I see (here) that the only value to play with is the block_size.
What’s the typical rule-of-thumb for selecting the block_size? Lets say, my full dataset and epoch size is 60000 and number of workers is 4.
Also, I saw in your presentations that Block Momentum “Combines model averaging with error-residual idea”. Does it mean, one can use 1-bit SGD? But, here I see that 1-bit SGD is not allowed.
So, what do you mean by error residual here?
Block size is data set dependent, thus it's difficult for give general recommendations. For Block Momentum to work well, make sure you use warm-up at the beginning.
In theory, Block Moment can be combined with 1-bit SGD, but it's not currently supported in CNTK. Block Momentum reduces the communication frequency and it is thus most likely sufficient by itself for distributed training.
Thanks! Block momentum is cool.
Some more questions:
In your CVPR Tutorial you mentioned about automatic mini-batch sizing. Does it happen automatically behind the scenes? Or as a user can we turn it ON or OFF?
Here in section 5.2, I see that automatic mini-batch sizing can be turned ON or OFF with the BrainScript.

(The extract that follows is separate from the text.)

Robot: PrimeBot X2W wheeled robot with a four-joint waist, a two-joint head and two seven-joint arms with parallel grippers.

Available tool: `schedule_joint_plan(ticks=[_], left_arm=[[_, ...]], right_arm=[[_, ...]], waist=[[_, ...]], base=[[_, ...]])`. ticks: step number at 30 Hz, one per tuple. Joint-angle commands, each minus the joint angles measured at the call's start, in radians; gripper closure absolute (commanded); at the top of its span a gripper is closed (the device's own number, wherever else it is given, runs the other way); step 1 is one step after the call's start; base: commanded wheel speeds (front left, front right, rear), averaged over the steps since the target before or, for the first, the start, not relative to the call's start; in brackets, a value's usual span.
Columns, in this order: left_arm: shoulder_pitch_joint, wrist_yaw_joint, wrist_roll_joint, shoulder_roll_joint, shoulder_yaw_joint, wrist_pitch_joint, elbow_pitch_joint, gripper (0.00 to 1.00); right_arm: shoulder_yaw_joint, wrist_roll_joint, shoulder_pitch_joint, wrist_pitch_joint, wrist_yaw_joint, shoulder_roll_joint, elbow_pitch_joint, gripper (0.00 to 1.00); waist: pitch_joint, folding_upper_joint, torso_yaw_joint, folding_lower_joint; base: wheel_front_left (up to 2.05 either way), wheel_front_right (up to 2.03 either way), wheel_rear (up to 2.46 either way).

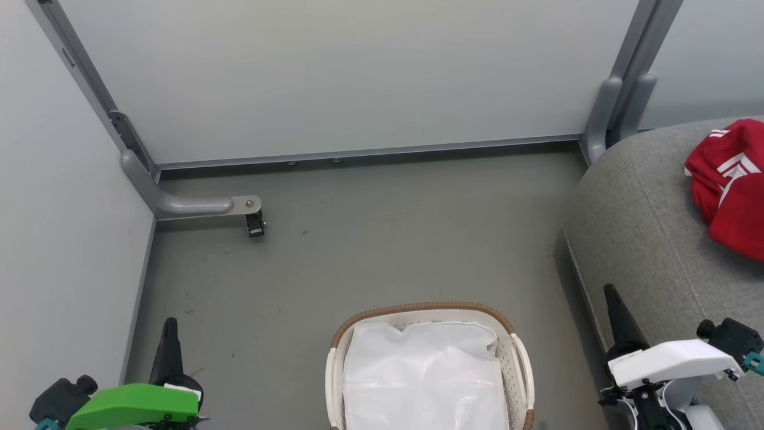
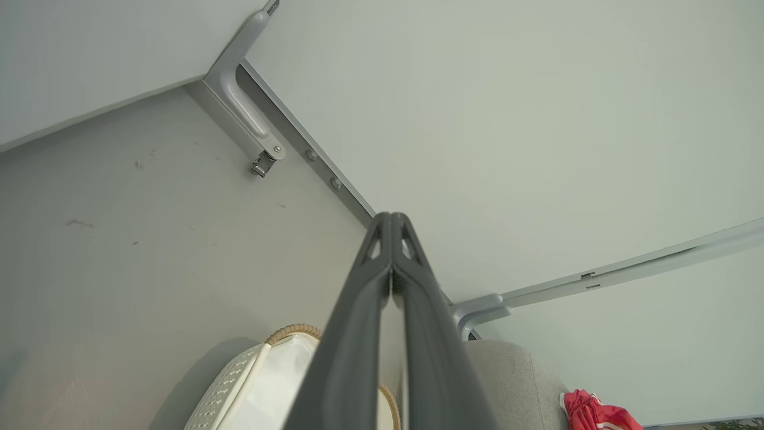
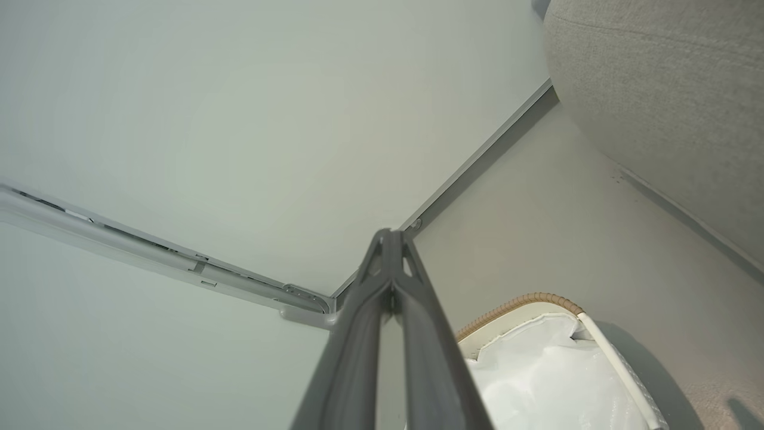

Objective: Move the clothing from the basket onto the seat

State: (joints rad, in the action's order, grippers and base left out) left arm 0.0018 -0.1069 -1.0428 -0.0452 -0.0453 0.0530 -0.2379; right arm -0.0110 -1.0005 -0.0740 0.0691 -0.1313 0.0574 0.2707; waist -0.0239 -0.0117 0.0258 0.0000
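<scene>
Red clothing [image 1: 731,185] with white stripes lies crumpled on the grey seat [image 1: 638,227] at the right; its edge shows as clothing [image 2: 591,412] in the left wrist view. The cream basket [image 1: 518,352] with a brown woven rim stands on the floor at bottom centre, holding just its white liner [image 1: 424,376]. My left gripper [image 1: 171,325] is shut and empty at the lower left, well left of the basket. At the lower right, beside the seat's front, my right gripper [image 1: 610,292] is shut and empty. Both wrist views show fingertips pressed together: left gripper [image 2: 391,218], right gripper [image 3: 389,234].
Pale partition walls close the back and left. A grey metal foot with a caster [image 1: 255,224] juts onto the floor at the back left, and another post foot [image 1: 603,119] stands behind the seat. Open grey floor [image 1: 388,239] lies beyond the basket.
</scene>
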Motion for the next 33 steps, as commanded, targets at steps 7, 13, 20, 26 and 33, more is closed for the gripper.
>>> schedule_joint_plan(ticks=[7, 13, 20, 26, 33], left_arm=[[-0.042, -0.009, -0.09, -0.007, -0.014, -0.025, 0.005, 1.0], [-0.05, -0.011, -0.145, -0.007, -0.021, -0.042, 0.004, 1.0], [-0.061, -0.014, -0.206, -0.007, -0.028, -0.06, 0.002, 1.0], [-0.069, -0.016, -0.257, -0.008, -0.034, -0.075, 0.001, 1.0], [-0.078, -0.017, -0.312, -0.008, -0.041, -0.091, 0.0, 1.0]], right_arm=[[-0.015, -0.1, -0.023, -0.026, 0.0, 0.008, -0.016, 1.0], [-0.023, -0.162, -0.026, -0.042, 0.0, 0.009, -0.017, 1.0], [-0.032, -0.228, -0.027, -0.06, 0.001, 0.009, -0.019, 1.0], [-0.039, -0.283, -0.03, -0.076, 0.001, 0.009, -0.021, 1.0], [-0.048, -0.344, -0.029, -0.092, 0.001, 0.009, -0.022, 1.0]], waist=[[0.002, 0.0056, -0.003, 0.0], [0.004, 0.0061, -0.005, 0.0], [0.006, 0.0068, -0.007, 0.0], [0.007, 0.0073, -0.009, 0.0], [0.009, 0.008, -0.012, 0.0]], base=[[0.0, 0.0, 0.0], [0.0, 0.0, 0.0], [0.0, 0.0, 0.0], [0.0, 0.0, 0.0], [0.0, 0.0, 0.0]])
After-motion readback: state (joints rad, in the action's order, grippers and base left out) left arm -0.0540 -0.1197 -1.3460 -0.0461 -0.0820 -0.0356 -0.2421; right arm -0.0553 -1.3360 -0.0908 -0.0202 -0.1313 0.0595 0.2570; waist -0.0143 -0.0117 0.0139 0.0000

Is it also possible to do that with Python API?
I see that block-momentum gives the maximum benefit. 1-bit SGD is a cool idea, but do you know of any simple example where I can easily see a benefit with 1-bit SGD?

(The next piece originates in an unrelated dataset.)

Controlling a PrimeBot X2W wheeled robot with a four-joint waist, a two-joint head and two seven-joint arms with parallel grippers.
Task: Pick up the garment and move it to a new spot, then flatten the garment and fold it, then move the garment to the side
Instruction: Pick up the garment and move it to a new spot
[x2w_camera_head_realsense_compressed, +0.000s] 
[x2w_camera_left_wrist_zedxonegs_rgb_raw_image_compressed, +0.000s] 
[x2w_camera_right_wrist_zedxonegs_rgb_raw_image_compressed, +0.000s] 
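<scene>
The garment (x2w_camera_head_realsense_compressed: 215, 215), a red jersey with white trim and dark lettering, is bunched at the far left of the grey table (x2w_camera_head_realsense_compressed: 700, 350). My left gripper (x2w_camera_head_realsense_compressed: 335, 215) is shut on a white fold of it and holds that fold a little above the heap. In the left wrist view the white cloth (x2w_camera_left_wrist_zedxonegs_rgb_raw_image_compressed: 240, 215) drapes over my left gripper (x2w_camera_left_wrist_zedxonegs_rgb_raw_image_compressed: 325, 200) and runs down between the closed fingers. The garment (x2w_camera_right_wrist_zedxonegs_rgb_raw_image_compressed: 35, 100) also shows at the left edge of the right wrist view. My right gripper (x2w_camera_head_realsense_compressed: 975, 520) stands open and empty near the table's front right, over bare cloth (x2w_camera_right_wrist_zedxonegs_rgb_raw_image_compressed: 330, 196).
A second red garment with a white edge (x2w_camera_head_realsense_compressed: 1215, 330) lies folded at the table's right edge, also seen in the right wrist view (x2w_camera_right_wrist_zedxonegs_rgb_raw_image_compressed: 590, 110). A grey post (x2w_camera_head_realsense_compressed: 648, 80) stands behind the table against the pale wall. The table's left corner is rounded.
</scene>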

Please close this Open Question after answering.
I feel I have a good understanding now (apart from the 2 questions above).
No, automatic mini-batching sizing doesn't happen behind the scene. Currently it's only available in BrainScript, and we are yet to port it to Python. However, in Python you can do manual minibatch sizing similar to the recent FB work using minibatch size scheduler.
The benefit of 1-bit SGD is its simplicity. There is no parameter to be tuned. For Block Momentum there is till parameters to tune. I think in general Block Momentum is a superior algorithm to 1-bit SGD.